**Task requirements:** Output the whole listing exactly, except for the pictures in it.

----

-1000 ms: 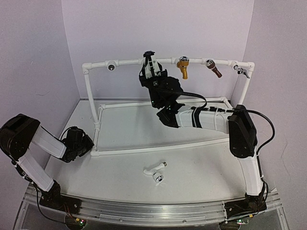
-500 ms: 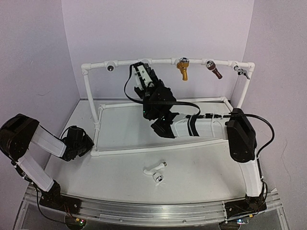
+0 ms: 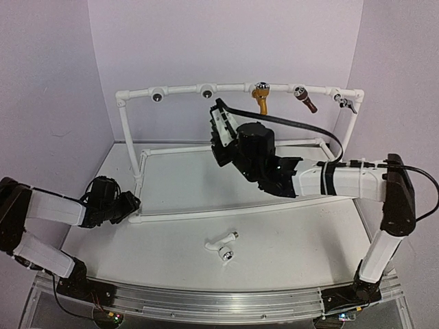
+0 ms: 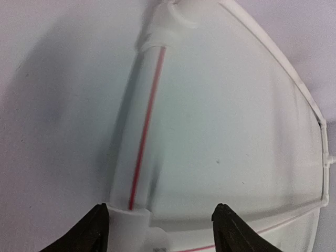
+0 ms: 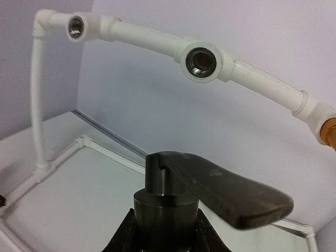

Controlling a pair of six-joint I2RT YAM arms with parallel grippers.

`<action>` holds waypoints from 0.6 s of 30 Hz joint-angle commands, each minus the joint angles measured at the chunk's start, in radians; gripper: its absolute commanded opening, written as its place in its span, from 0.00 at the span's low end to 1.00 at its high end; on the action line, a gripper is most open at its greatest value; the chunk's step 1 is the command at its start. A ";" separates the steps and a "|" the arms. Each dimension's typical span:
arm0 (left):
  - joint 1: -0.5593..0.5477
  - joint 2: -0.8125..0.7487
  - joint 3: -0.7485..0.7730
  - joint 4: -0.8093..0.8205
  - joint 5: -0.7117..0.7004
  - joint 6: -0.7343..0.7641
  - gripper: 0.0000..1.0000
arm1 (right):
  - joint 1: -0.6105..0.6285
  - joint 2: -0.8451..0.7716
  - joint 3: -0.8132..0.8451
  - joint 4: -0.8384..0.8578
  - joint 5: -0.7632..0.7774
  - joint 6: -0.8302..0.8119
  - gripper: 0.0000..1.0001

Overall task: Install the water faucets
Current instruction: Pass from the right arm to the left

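Right gripper [image 5: 164, 233] pinches the black tap [image 5: 167, 202] by its round body, facing the open socket [image 5: 202, 62]; looks rigid, smooth, weighty, so hold the body, not the lever [image 5: 231, 195]; white tap [image 3: 221, 241] lies on the table [image 3: 302, 247]; left gripper [image 4: 157, 223] spread, holding nothing.

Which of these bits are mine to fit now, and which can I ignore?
For the job: black lever faucet in the right gripper; white faucet on the table; two empty sockets.
Ignore: gold tap, brown tap, small grey tap, all already on the rail.
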 commanded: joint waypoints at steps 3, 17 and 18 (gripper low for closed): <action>-0.027 -0.380 0.017 -0.279 0.275 0.136 0.87 | 0.005 -0.002 -0.025 -0.120 -0.551 0.495 0.00; -0.034 -0.669 -0.054 0.256 1.027 0.001 0.93 | 0.008 0.155 0.094 0.124 -0.962 0.864 0.00; -0.034 -0.642 -0.050 0.276 1.045 -0.010 0.93 | 0.007 0.155 0.091 0.135 -0.961 0.875 0.00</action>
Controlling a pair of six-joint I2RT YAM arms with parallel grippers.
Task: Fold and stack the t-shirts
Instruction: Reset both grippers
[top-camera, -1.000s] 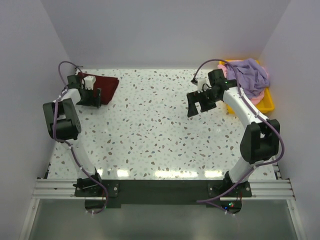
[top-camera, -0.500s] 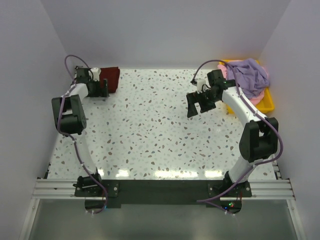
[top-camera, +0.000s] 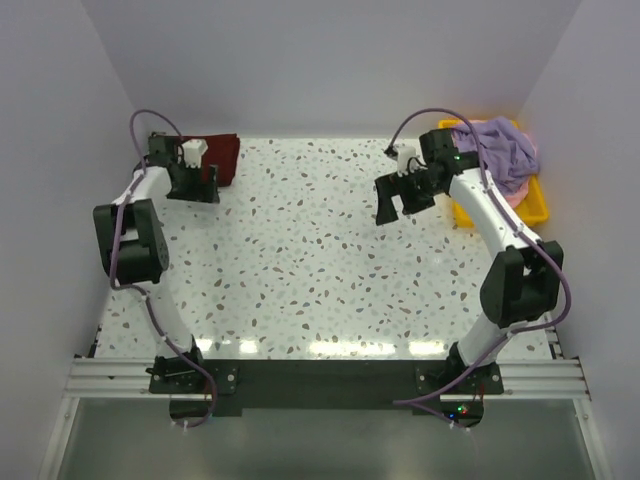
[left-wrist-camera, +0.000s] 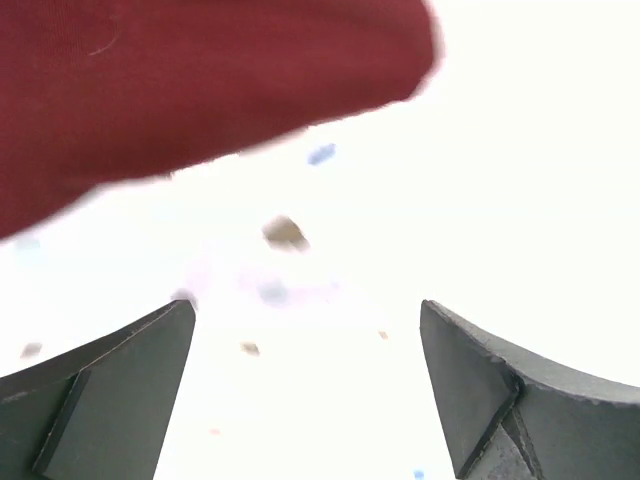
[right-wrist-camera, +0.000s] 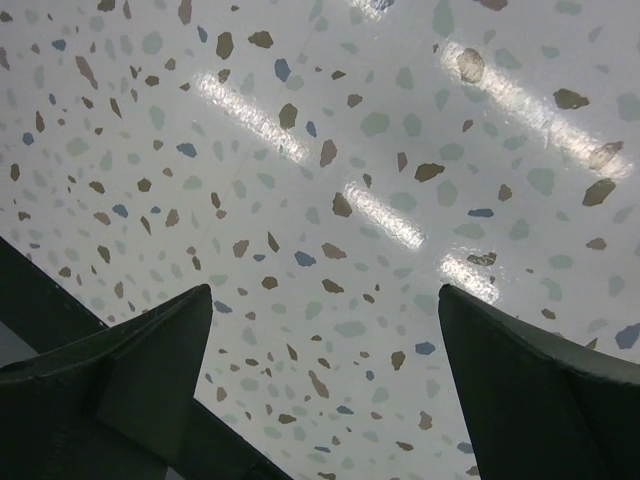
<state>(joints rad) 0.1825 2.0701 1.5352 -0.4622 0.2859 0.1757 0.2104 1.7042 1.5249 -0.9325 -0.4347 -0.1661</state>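
Lavender shirt (top-camera: 497, 150) on the yellow tray (top-camera: 538, 205) is seen only overhead. Left gripper (left-wrist-camera: 305, 320), near the maroon shirt (left-wrist-camera: 200, 80), and right gripper (right-wrist-camera: 325, 300) are spread wide, empty.

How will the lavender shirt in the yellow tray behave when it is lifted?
Probably floppy: the lavender shirt lies crumpled in folds and drapes over the yellow tray rim. It will likely sag and unfold. It may drag the pink shirt beneath it.

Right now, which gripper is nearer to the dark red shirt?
Left. The left gripper hangs open just beside the dark red shirt in the far left corner. The right gripper is across the table, near the yellow tray.
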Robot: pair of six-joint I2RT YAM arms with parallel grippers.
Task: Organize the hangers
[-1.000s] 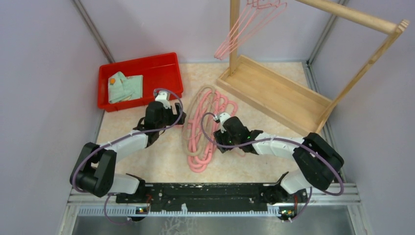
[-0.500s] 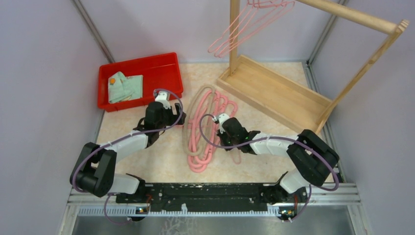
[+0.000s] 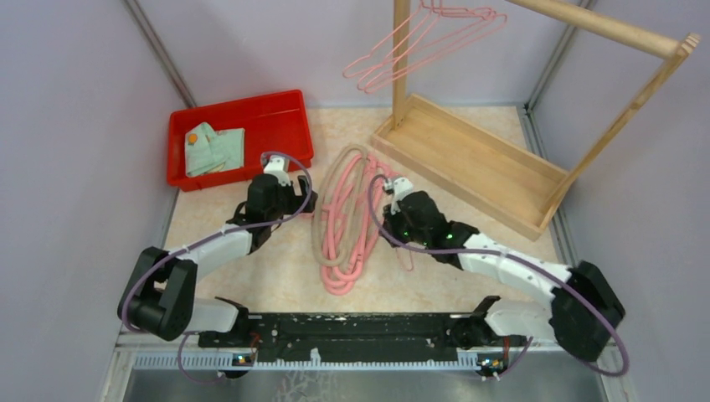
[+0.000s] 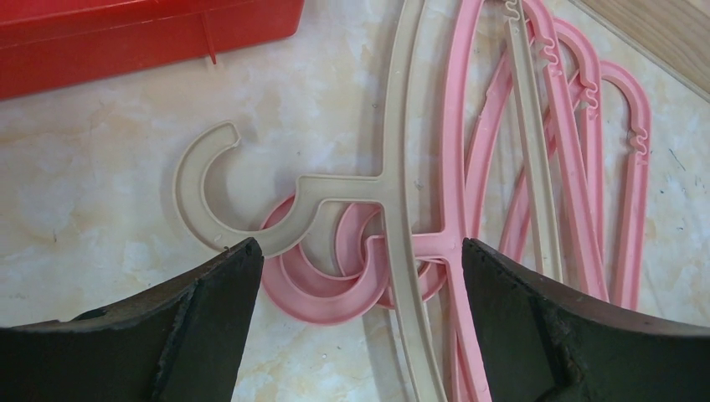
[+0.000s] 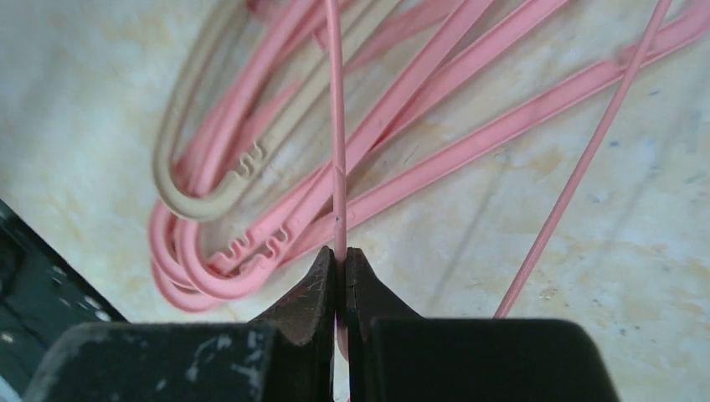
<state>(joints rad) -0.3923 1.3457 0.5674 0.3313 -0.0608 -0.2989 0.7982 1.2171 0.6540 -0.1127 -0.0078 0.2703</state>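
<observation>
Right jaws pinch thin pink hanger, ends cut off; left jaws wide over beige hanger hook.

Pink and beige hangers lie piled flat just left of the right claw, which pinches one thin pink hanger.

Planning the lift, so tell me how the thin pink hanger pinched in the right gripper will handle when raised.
Probably light and a bit springy: the thin pink hanger is far slimmer than the flat hangers under it. Pinched on one narrow rod by the right gripper, it may swivel or slip.
</observation>
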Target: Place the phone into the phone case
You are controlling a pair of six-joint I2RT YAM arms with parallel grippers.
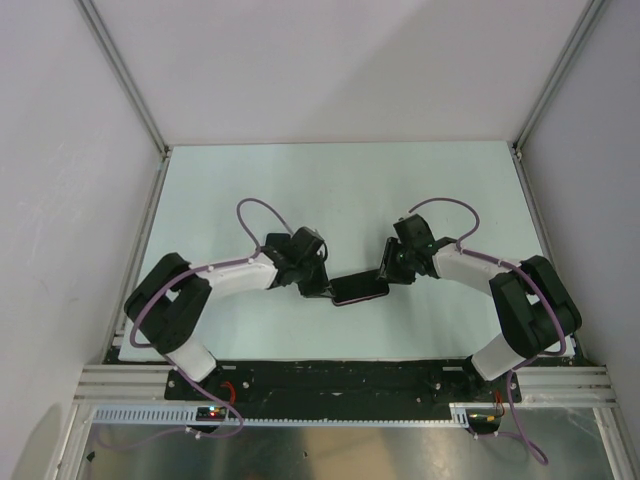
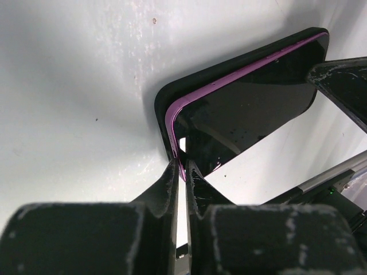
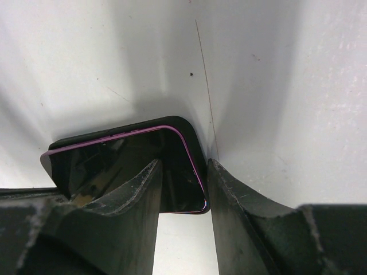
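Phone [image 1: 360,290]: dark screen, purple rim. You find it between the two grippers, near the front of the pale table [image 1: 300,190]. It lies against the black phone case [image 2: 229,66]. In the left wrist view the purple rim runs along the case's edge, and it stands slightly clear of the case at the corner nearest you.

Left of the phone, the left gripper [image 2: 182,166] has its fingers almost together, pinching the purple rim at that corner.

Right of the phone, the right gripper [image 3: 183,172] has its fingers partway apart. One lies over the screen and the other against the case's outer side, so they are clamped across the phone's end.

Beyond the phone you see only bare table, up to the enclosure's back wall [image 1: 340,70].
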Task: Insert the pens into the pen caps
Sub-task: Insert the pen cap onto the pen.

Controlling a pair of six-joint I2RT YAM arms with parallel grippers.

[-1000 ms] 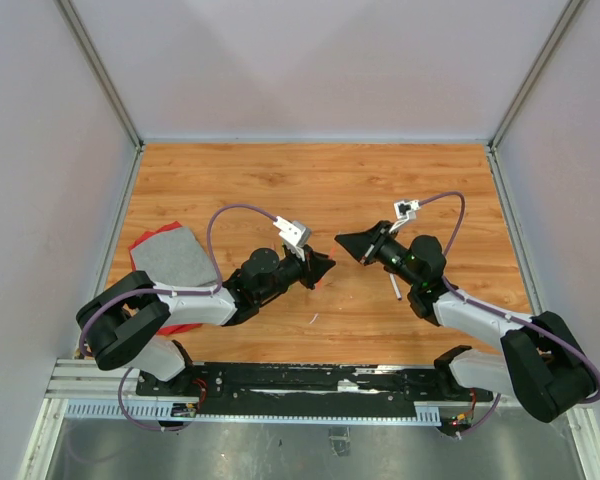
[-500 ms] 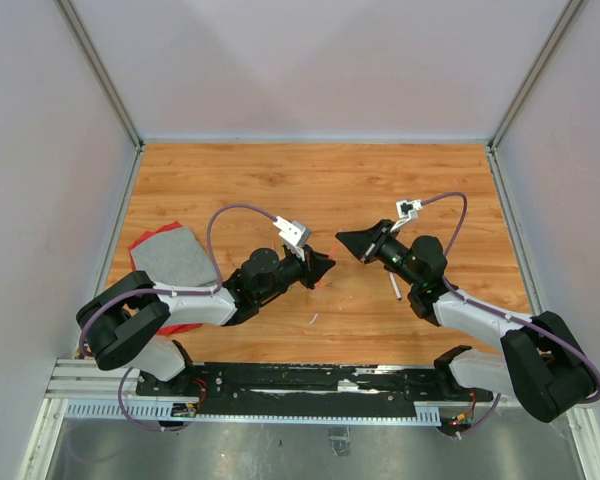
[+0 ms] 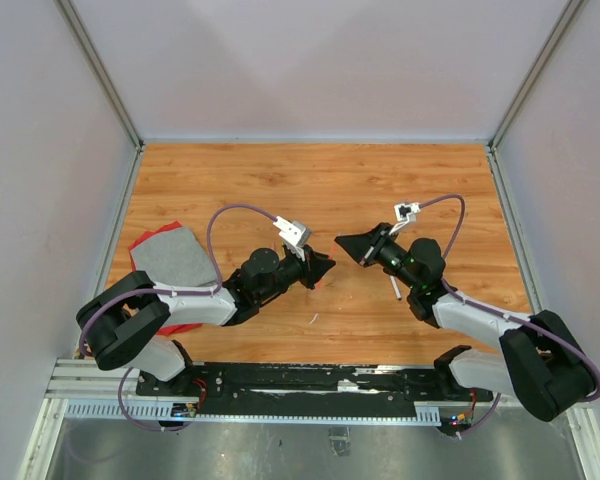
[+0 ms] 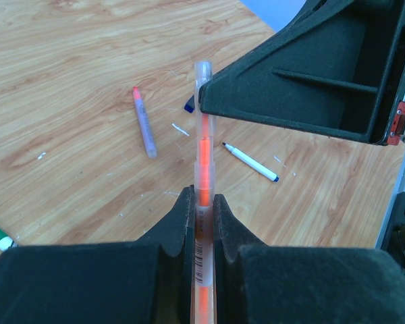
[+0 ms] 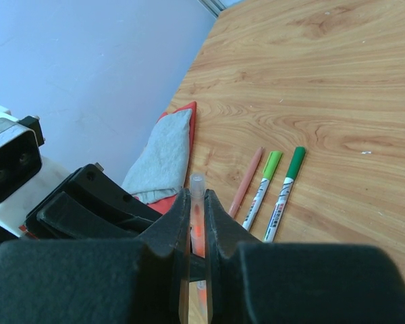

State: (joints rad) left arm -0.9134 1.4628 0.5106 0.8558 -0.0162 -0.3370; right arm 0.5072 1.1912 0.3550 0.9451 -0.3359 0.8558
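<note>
My left gripper [image 3: 325,266] [image 4: 202,196] is shut on an orange pen [image 4: 204,152] with a clear barrel, held above the table. A clear pen cap [image 4: 202,73] [image 5: 197,183] sits over the pen's far end. My right gripper [image 3: 342,242] [image 5: 197,197] is shut on that cap, tip to tip with the left one. Loose on the table are a grey pen with a pink tip [image 4: 144,123], a white pen with a blue tip [image 4: 251,162], a salmon pen [image 5: 246,181], a light-green capped pen [image 5: 263,189] and a green capped pen [image 5: 285,192].
A grey cloth [image 3: 170,255] [image 5: 163,155] lies on something red at the table's left. A white pen [image 3: 394,287] lies under the right arm. A dark blue piece [image 4: 189,103] lies behind the held pen. Grey walls enclose the wooden table [image 3: 320,180].
The right gripper has shifted slightly, first right and then back left toward the left gripper. Both stay shut; the left arm has not moved.
</note>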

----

**Written answer:**
-1000 ms: 
-500 ms: 
+0 ms: 
+0 ms: 
+0 ms: 

Controlling a pair of six-joint I2RT YAM arms with parallel grippers.

`<action>` holds waypoints from 0.6 s of 30 Hz joint-angle commands, each minus the joint angles measured at the chunk's start, in radians; gripper: its absolute commanded opening, written as its place in its span, from 0.00 at the span's low end to 1.00 at its high end; on the action line, a gripper is most open at its greatest value; the chunk's step 1 is the command at its start. A ";" separates the steps and a "|" the arms. Each dimension's typical span:
arm0 (left):
  - joint 1: -0.5593..0.5477
  - joint 2: -0.8125..0.7487
  - joint 3: -0.7485..0.7730
  - joint 4: -0.8093..0.8205
  - joint 5: -0.7117..0.7004
  - joint 6: -0.7343..0.7641
  - gripper: 0.0000..1.0000
arm1 (right):
  - joint 1: -0.6105..0.6285
  - joint 2: -0.8451..0.7716
  - joint 3: -0.8132..0.8451
  - joint 4: -0.8384..0.8578
  - joint 5: -0.7632..0.7774
  - joint 6: -0.8302..0.8119
  - gripper: 0.0000..1.0001

Overall task: Install the water faucets
Current instruction: Pass from the right arm to the left

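Right gripper [image 5: 164, 233] pinches the black tap [image 5: 167, 202] by its round body, facing the open socket [image 5: 202, 62]; looks rigid, smooth, weighty, so hold the body, not the lever [image 5: 231, 195]; white tap [image 3: 221, 241] lies on the table [image 3: 302, 247]; left gripper [image 4: 157, 223] spread, holding nothing.

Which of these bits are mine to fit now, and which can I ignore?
For the job: black lever faucet in the right gripper; white faucet on the table; two empty sockets.
Ignore: gold tap, brown tap, small grey tap, all already on the rail.
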 commanded: joint waypoints at steps 3, 17 and 18 (gripper low for closed): <action>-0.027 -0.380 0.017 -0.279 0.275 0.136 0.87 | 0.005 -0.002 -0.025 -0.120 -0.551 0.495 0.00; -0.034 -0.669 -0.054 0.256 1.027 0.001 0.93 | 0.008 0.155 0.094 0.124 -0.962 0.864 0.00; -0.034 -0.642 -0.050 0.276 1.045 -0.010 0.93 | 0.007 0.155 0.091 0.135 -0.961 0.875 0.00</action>
Controlling a pair of six-joint I2RT YAM arms with parallel grippers.
Task: Fold and stack the t-shirts
Instruction: Reset both grippers
[top-camera, -1.000s] 
[top-camera, -0.500s] 
[top-camera, +0.000s] 
[left-wrist-camera, +0.000s] 
[right-wrist-camera, +0.000s] 
<state>(joints rad) 0.1825 2.0701 1.5352 -0.4622 0.2859 0.1757 0.2104 1.7042 1.5249 -0.9325 -0.4347 -0.1661</state>
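Lavender shirt (top-camera: 497, 150) on the yellow tray (top-camera: 538, 205) is seen only overhead. Left gripper (left-wrist-camera: 305, 320), near the maroon shirt (left-wrist-camera: 200, 80), and right gripper (right-wrist-camera: 325, 300) are spread wide, empty.

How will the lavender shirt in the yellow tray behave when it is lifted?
Probably floppy: the lavender shirt lies crumpled in folds and drapes over the yellow tray rim. It will likely sag and unfold. It may drag the pink shirt beneath it.

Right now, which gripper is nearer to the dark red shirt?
Left. The left gripper hangs open just beside the dark red shirt in the far left corner. The right gripper is across the table, near the yellow tray.
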Robot: pair of six-joint I2RT YAM arms with parallel grippers.
Task: Organize the hangers
[-1.000s] 
[-0.500s] 
[+0.000s] 
[+0.000s] 
[+0.000s] 
<state>(joints rad) -0.3923 1.3457 0.5674 0.3313 -0.0608 -0.2989 0.7982 1.2171 0.6540 -0.1127 -0.0078 0.2703</state>
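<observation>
Right jaws pinch thin pink hanger, ends cut off; left jaws wide over beige hanger hook.

Pink and beige hangers lie piled flat just left of the right claw, which pinches one thin pink hanger.

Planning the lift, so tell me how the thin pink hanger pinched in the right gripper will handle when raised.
Probably light and a bit springy: the thin pink hanger is far slimmer than the flat hangers under it. Pinched on one narrow rod by the right gripper, it may swivel or slip.
</observation>
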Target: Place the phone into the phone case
You are controlling a pair of six-joint I2RT YAM arms with parallel grippers.
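Phone [image 1: 360,290]: dark screen, purple rim. You find it between the two grippers, near the front of the pale table [image 1: 300,190]. It lies against the black phone case [image 2: 229,66]. In the left wrist view the purple rim runs along the case's edge, and it stands slightly clear of the case at the corner nearest you.

Left of the phone, the left gripper [image 2: 182,166] has its fingers almost together, pinching the purple rim at that corner.

Right of the phone, the right gripper [image 3: 183,172] has its fingers partway apart. One lies over the screen and the other against the case's outer side, so they are clamped across the phone's end.

Beyond the phone you see only bare table, up to the enclosure's back wall [image 1: 340,70].
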Task: Insert the pens into the pen caps
Sub-task: Insert the pen cap onto the pen.

Controlling a pair of six-joint I2RT YAM arms with parallel grippers.

[-1000 ms] 
[-500 ms] 
[+0 ms] 
[+0 ms] 
[+0 ms] 

State: (joints rad) left arm -0.9134 1.4628 0.5106 0.8558 -0.0162 -0.3370; right arm 0.5072 1.1912 0.3550 0.9451 -0.3359 0.8558
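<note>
My left gripper [image 3: 325,266] [image 4: 202,196] is shut on an orange pen [image 4: 204,152] with a clear barrel, held above the table. A clear pen cap [image 4: 202,73] [image 5: 197,183] sits over the pen's far end. My right gripper [image 3: 342,242] [image 5: 197,197] is shut on that cap, tip to tip with the left one. Loose on the table are a grey pen with a pink tip [image 4: 144,123], a white pen with a blue tip [image 4: 251,162], a salmon pen [image 5: 246,181], a light-green capped pen [image 5: 263,189] and a green capped pen [image 5: 285,192].
A grey cloth [image 3: 170,255] [image 5: 163,155] lies on something red at the table's left. A white pen [image 3: 394,287] lies under the right arm. A dark blue piece [image 4: 189,103] lies behind the held pen. Grey walls enclose the wooden table [image 3: 320,180].
The right gripper has shifted slightly, first right and then back left toward the left gripper. Both stay shut; the left arm has not moved.
</note>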

What has been written here completes the answer.